## TASK TO CARRY OUT
Your reply should be only the number of lines in the material below that include the word "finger".

(DATASET begins)

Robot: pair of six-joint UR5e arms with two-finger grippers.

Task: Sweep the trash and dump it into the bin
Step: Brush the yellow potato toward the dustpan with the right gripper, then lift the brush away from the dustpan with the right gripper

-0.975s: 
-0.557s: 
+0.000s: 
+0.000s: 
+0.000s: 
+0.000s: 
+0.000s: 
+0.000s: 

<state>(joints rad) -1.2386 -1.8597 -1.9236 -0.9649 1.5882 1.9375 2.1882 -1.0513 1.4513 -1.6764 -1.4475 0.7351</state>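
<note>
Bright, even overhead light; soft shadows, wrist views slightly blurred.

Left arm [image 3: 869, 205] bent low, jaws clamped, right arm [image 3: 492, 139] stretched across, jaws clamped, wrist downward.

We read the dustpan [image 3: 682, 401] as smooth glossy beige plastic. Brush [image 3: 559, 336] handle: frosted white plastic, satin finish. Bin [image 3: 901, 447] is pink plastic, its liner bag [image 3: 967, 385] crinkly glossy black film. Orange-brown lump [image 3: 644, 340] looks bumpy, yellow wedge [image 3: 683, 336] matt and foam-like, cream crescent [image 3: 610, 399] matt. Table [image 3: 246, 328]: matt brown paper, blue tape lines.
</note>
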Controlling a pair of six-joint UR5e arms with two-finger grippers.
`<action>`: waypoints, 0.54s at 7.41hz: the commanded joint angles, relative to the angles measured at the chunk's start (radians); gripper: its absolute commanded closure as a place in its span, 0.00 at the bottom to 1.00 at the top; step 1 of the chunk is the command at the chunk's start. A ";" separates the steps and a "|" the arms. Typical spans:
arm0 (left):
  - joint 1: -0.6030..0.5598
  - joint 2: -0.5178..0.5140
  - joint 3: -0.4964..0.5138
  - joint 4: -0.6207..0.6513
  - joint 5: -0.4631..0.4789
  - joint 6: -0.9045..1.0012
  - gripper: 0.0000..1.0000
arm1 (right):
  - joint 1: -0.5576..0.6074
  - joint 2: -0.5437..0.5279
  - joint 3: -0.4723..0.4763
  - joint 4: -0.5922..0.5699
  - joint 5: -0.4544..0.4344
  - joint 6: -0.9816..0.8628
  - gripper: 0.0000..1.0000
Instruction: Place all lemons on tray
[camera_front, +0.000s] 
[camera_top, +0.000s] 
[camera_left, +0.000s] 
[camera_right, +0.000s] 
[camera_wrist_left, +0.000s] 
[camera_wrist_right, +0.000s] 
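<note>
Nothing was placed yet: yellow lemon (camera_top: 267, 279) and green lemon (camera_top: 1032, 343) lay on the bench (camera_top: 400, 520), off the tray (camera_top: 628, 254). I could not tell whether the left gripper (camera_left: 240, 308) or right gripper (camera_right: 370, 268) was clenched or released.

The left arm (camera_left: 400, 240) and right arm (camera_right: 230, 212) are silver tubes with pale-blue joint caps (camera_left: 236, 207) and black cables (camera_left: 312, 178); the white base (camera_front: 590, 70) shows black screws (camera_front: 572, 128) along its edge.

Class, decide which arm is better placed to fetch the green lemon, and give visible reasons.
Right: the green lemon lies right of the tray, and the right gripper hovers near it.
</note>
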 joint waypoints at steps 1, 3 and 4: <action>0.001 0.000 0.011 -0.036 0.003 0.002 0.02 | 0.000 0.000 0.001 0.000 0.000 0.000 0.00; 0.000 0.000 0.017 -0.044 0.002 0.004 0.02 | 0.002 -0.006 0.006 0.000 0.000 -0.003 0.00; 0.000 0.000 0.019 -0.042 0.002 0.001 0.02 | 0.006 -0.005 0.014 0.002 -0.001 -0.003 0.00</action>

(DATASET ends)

## SOLUTION TO THIS PROBLEM
2